With the composer himself offering commentaries on his music and vivid, committed performances, success was guaranteed. The opening was as piquant as it was paradoxical, setting off with an encore, the short Fragment that is a tail to Psathas' View from Olympus concerto. Pianist Read Gainsford and vibes man Tim Borton toned its Satiean conversation with urbanity.
Four Ancient Greek Songs pitched the idiosyncratic vocals of Iain Tetley and Yvette Audain against seven players with Psathas arrangements that caught the tang of the exotic.
It is always a delight to hear Island Songs in its original scoring for clarinet, cello and piano, and the composer introduced Peter Scholes, Katherine Austin and James Tennant as holding the world speed record with this piece.
There were thrills aplenty when Scholes' piercing clarinet led the final dance like a frenzied Zorba, as well as quieter joys when the second movement gradually bloomed from Tennant's guitar-like pizzicato chords.
After interval, an orchestrated Abhisheka made a stronger Ligeti connection than the string quartet original.
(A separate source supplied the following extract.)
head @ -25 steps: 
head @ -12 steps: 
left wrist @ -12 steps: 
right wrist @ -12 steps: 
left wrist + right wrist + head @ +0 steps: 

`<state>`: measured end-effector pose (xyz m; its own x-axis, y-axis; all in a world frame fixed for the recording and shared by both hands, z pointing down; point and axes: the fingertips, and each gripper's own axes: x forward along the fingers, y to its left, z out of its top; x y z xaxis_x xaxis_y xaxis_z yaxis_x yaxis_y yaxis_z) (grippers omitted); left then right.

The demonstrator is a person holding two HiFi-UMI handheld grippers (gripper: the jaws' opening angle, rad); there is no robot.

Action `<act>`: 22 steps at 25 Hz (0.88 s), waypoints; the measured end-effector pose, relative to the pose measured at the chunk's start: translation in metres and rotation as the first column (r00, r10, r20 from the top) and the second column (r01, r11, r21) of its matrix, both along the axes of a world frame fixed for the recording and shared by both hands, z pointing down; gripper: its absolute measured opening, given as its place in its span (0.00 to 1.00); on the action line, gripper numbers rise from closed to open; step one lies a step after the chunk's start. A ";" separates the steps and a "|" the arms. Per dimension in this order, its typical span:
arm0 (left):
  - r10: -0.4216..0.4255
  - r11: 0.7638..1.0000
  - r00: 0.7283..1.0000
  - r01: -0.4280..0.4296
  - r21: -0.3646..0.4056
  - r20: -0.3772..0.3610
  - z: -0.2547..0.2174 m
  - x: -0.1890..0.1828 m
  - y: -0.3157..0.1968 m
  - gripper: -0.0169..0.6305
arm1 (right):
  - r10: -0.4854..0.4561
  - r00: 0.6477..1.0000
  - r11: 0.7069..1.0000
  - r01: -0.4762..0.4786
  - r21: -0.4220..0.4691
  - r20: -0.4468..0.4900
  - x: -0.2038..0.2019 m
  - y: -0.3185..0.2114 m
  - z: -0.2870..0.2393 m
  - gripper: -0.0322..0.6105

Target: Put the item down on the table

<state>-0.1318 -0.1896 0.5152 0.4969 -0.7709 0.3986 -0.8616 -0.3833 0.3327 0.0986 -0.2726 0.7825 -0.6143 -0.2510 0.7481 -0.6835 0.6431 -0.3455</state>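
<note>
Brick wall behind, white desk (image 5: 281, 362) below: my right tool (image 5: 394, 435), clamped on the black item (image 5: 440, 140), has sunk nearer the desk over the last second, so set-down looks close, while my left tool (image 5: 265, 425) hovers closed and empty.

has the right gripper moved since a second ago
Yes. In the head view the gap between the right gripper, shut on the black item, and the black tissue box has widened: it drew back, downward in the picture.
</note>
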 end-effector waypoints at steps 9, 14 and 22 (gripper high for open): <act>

Subtle interplay between soloists and the fuller group meant that solos spiralled out even more effectively, although the climax seemed more metrically governed than I remember it 10 years ago.
A crowded stage for the 2003 piano concerto Three Psalms made for kinetic excitement but a slightly muddied sound, even if conductor Scholes ensured there were no falters on Psathas' musical road-of-no-return. Read Gainsford delivered finger-numbing virtuosity and delicately chiselled precision while Shane Currey, Tim Borton and Jennifer Raven jammed with him from the percussion ranks.
This work grows in stature with every hearing. I value the Coplandesque clearings in the dark forest of its first movement, the intense, clustering strings in the second and the unexpected tints of the third.